▸ **EXERCISE DESCRIPTION**: Print word for word the records from the line containing "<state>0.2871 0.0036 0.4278" through the end.

[Stored entries]

>>>>>

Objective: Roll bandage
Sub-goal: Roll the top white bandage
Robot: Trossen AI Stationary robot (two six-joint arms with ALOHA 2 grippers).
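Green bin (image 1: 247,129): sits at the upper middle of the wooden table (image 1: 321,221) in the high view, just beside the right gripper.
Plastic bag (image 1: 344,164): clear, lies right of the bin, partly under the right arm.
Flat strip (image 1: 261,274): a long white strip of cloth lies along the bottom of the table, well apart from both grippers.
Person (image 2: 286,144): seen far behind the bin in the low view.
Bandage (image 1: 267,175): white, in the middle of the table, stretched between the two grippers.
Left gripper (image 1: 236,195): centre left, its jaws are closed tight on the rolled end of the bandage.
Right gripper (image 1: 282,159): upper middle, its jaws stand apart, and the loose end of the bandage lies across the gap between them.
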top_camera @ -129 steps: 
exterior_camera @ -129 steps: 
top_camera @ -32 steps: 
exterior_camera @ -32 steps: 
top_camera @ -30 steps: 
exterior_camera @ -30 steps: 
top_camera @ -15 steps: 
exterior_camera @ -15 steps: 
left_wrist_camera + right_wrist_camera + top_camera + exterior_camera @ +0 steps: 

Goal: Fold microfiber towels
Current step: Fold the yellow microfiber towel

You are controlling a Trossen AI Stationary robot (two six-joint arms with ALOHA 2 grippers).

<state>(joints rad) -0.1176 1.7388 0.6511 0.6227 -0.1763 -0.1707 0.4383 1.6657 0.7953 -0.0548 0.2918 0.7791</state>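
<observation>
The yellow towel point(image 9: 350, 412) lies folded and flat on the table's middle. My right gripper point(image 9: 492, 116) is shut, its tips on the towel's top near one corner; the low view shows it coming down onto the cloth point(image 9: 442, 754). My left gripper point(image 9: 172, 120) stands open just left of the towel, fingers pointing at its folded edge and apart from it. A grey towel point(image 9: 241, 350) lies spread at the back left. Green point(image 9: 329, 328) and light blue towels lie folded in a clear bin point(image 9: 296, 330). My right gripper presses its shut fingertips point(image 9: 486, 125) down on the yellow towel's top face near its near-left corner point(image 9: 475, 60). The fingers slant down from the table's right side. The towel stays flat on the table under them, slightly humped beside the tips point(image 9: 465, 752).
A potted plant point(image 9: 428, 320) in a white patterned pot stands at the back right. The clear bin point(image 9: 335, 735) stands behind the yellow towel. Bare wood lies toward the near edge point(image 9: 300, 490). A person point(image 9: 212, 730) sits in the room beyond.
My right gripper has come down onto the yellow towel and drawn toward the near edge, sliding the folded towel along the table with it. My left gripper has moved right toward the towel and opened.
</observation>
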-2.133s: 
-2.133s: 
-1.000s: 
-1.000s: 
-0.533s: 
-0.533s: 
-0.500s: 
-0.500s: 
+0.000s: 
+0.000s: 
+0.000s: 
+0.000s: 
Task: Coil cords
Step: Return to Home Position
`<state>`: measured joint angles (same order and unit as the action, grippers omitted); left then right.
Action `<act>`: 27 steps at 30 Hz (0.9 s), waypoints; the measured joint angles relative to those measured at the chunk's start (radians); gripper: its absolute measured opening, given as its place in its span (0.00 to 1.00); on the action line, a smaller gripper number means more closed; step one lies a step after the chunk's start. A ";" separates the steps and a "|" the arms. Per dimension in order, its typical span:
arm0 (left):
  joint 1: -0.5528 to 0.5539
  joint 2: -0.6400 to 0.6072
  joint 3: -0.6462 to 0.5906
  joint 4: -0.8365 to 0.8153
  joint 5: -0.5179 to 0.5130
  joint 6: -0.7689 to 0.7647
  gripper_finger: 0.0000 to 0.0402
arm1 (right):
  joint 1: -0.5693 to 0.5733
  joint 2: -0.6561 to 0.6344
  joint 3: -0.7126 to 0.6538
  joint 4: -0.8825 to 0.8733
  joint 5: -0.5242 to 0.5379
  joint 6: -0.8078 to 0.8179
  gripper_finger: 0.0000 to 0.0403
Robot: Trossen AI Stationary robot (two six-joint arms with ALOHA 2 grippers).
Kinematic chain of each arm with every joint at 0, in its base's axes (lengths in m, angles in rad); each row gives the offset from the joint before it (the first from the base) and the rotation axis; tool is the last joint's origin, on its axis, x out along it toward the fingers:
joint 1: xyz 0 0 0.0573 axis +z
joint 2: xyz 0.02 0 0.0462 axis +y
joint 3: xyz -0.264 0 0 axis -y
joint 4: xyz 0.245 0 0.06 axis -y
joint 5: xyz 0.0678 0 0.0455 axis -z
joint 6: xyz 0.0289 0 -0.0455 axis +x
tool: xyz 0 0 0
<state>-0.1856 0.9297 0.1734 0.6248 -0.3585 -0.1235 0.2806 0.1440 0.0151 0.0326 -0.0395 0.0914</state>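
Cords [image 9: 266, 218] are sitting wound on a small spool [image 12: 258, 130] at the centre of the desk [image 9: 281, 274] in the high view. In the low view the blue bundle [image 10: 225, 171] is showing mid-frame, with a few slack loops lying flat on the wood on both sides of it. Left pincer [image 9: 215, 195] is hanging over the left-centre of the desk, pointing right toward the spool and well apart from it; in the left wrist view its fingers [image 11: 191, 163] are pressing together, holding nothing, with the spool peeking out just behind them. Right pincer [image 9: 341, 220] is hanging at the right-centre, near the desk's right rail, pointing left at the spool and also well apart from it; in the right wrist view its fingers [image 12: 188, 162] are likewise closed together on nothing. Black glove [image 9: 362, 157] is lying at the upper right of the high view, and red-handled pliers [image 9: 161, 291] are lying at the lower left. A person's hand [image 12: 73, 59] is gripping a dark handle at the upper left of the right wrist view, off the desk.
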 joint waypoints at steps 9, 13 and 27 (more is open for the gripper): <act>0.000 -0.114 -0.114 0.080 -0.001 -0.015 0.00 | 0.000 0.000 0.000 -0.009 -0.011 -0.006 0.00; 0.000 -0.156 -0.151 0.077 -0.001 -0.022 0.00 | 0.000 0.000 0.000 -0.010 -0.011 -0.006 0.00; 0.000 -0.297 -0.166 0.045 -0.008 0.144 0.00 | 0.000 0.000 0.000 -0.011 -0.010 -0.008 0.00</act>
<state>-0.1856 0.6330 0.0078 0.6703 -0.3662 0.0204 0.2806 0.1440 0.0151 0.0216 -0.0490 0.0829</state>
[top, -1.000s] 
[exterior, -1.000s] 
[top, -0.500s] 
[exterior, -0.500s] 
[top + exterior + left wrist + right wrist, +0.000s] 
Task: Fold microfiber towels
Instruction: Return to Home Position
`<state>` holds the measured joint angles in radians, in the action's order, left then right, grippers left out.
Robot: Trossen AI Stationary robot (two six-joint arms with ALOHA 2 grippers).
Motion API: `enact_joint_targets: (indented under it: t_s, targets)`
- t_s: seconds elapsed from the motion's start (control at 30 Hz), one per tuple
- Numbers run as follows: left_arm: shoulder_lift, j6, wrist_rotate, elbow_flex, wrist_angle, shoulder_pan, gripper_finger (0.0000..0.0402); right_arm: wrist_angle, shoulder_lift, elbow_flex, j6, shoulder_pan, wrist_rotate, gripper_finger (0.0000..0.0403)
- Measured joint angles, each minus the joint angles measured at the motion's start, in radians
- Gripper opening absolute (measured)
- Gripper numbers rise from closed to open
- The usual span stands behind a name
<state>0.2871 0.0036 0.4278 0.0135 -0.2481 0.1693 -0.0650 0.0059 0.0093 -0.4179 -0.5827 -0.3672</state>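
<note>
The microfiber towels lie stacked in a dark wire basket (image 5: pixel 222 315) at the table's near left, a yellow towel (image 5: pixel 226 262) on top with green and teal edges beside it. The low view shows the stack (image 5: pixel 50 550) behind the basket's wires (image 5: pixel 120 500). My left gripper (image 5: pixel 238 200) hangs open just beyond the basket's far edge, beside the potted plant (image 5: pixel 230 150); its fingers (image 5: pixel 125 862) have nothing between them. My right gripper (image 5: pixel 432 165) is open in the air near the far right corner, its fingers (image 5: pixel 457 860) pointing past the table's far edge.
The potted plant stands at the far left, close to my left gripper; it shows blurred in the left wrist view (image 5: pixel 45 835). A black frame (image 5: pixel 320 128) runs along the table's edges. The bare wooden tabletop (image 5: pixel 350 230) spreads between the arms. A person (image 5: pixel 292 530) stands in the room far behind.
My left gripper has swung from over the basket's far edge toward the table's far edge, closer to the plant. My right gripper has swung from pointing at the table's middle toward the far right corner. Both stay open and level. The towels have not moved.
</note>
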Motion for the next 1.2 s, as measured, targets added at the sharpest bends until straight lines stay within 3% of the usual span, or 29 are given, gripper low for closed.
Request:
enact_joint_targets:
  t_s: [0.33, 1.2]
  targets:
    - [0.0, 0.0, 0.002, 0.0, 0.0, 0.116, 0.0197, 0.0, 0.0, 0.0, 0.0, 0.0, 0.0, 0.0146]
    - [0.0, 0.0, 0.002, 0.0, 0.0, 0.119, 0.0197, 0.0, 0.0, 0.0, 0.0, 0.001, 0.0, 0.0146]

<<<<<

▸ **RESULT**:
<state>0.2871 0.0036 0.4278 0.0135 -0.2481 0.1693 -0.0650 0.0059 0.0093 -0.4179 -0.5827 -0.3672</state>
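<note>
The microfiber towels lie stacked in a dark wire basket (image 5: pixel 222 315) at the table's near left, a yellow towel (image 5: pixel 226 262) on top with green and teal edges beside it. The low view shows the stack (image 5: pixel 50 550) behind the basket's wires (image 5: pixel 120 500). My left gripper (image 5: pixel 238 200) hangs open just beyond the basket's far edge, beside the potted plant (image 5: pixel 230 150); its fingers (image 5: pixel 125 862) have nothing between them. My right gripper (image 5: pixel 432 165) is open in the air near the far right corner, its fingers (image 5: pixel 457 860) pointing past the table's far edge.
The potted plant stands at the far left, close to my left gripper; it shows blurred in the left wrist view (image 5: pixel 45 835). A black frame (image 5: pixel 320 128) runs along the table's edges. The bare wooden tabletop (image 5: pixel 350 230) spreads between the arms. A person (image 5: pixel 292 530) stands in the room far behind.
My left gripper has swung from over the basket's far edge toward the table's far edge, closer to the plant. My right gripper has swung from pointing at the table's middle toward the far right corner. Both stay open and level. The towels have not moved.
</note>
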Motion for the next 1.2 s, as measured, targets added at the sharpest bends until straight lines stay within 3% of the usual span, or 29 are given, gripper low for closed.
Request:
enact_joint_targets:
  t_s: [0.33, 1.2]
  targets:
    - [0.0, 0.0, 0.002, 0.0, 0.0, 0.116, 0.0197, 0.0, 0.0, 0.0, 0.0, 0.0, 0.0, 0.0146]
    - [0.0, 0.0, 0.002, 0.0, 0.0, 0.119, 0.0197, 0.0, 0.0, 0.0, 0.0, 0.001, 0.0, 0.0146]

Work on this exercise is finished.